But I'm beginning to see that the reverse of this statement is true as well. High friction experiences are (or at least can be) life's greatest ones. I don't mean this in an Oprah-"what doesn't kill you makes you stronger" sort of way. I mean that confronting the pain, frustration, exhaustion in our situation, not to mention dealing with the potential loss of our child, has allowed us (no, forced us) to draw on and materially act out the depths of our love and commitment for each other.

You might say, "We all shouldn't need such events to act out our love and commitment for each other." I'm not so sure. To go back to the military metaphors I mentioned a couple of days ago, this is like saying that soldiers should be able to act out valor somewhere other than the battlefield. And no doubt, this would be preferable! But it is also impossible, for valor is not simply courage, it is courage in the face of danger. Valor requires friction.

Does love also require friction? I now do not believe it is possible to love deeply (or feel deeply loved) without high-friction experiences. In the words of Pat Benatar, love is a battlefield. But unlike Benatar's vision of young lovers clashing with each other, true, deep love in battle is between soldiers. The friction, then, of our great experience is the battle we are fighting alongside SB against cancer. And while I would do anything--I mean anything--to take this away from him, I am so grateful for this experience. It is giving each of us the rare opportunity to love and fight and persevere when the stakes are highest.

Thursday, September 22, 2011

Over and over and over

When you say the same word over and over it starts to sound strange and foreign. It loses it's original meaning. If you haven't experienced this then you should try it.

Anyway, there are times when I feel like this is what has happened, not with the word but more the idea, of cancer. It's been with us now for almost two months and the whole idea of our son having cancer seems stranger and more bizarre than ever.

I assume it should be the opposite. We let ideas "settle in" and "percolate." You get used to it, right? I think what has happened is that in the weeks after the diagnosis and surgery we held on to some tried and true interpretations of catastrophes like this: it happens to more people than you realize; it makes you stronger; people get through this; your community sustains you; and so on.

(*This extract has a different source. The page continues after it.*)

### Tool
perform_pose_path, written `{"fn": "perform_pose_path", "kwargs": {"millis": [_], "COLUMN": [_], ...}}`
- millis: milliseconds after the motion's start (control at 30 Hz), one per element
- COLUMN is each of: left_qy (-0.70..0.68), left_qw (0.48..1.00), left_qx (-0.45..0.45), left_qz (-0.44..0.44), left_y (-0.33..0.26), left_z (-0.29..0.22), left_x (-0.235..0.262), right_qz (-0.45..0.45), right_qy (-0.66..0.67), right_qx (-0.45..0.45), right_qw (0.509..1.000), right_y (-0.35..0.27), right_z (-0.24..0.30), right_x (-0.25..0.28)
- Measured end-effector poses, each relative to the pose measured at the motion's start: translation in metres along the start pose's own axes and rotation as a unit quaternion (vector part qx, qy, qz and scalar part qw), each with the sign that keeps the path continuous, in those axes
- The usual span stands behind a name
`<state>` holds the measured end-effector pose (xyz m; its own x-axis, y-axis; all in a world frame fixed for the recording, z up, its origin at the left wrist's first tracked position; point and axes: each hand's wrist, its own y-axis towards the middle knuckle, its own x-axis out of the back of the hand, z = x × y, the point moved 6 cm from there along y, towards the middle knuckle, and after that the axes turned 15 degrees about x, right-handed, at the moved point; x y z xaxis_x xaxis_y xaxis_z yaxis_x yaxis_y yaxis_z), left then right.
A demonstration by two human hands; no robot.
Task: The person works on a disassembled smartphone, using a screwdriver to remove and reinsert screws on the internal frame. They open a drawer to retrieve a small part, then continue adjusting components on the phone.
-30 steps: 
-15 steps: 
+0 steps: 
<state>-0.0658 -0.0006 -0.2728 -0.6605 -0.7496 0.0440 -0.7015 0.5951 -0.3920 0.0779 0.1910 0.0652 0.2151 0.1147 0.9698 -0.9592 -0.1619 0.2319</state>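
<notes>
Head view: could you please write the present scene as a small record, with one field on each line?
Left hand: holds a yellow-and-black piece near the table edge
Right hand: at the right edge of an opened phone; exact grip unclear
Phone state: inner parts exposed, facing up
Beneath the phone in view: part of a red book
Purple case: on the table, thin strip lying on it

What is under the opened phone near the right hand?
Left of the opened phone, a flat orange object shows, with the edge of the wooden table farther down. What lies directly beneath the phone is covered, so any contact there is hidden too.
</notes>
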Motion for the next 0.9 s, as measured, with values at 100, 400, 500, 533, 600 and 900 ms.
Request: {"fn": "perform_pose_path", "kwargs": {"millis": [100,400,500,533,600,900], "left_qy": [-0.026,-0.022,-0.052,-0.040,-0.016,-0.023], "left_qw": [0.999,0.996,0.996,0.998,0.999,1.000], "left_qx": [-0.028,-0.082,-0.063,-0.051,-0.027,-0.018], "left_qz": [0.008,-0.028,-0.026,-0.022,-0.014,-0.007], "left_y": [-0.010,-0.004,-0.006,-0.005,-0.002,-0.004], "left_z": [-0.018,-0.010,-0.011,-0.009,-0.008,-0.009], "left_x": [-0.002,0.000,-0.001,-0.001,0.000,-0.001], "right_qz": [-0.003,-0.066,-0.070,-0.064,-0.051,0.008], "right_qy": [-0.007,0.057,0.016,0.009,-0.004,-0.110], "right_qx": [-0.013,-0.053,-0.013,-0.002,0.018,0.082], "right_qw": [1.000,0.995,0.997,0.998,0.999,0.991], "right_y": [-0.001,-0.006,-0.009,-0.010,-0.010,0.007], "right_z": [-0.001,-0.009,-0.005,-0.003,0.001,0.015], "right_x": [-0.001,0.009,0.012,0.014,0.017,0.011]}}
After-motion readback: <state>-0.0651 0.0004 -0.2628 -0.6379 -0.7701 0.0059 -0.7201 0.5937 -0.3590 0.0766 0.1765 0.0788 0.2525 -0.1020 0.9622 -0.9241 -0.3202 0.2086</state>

These are all true and good. But as time goes on, even if we don't hit major set backs, the hard reality of the situation (for you liberal arts majors: the unconstructed irreducible reality) defies any interpretation. And so the ideas that we plaster on to this reality wear around the edges and start to seem ill fitting and strange if we look at them for too long.

Maybe our interpretations are like songs. New ones can enthrall us but wear thin after a while. Even newer ones come along and, though the beat or hook might be similar, we become enthralled all over again. The same goes for our understandings of events like these. They can't remain static lest they start to seem false or forced or inauthentic.

For me, this is another reason to continue talking and writing about it. Our stories have to constantly evolve, if only slightly, so that the hard, unknowable edges of reality become softer once again.

Wednesday, September 21, 2011

Helping

I talked with an old friend today. It was a very tender conversation, and at one point he expressed his sadness and frustration that he did not live near us so that he could help. Barely holding back tears, he said, "I could cook you dinner or just hug you guys." I was sad too, not because we necessarily need the help, but because I have come to understand that helping in these situations is not only (or even primarily) about providing practical assistance. It's about manifesting our love, compassion and connection. It's about being able to materialize and act out the feelings and thoughts we have for each other. Without the ability to do this, as with my friend, the empathy can begin to gnaw at us.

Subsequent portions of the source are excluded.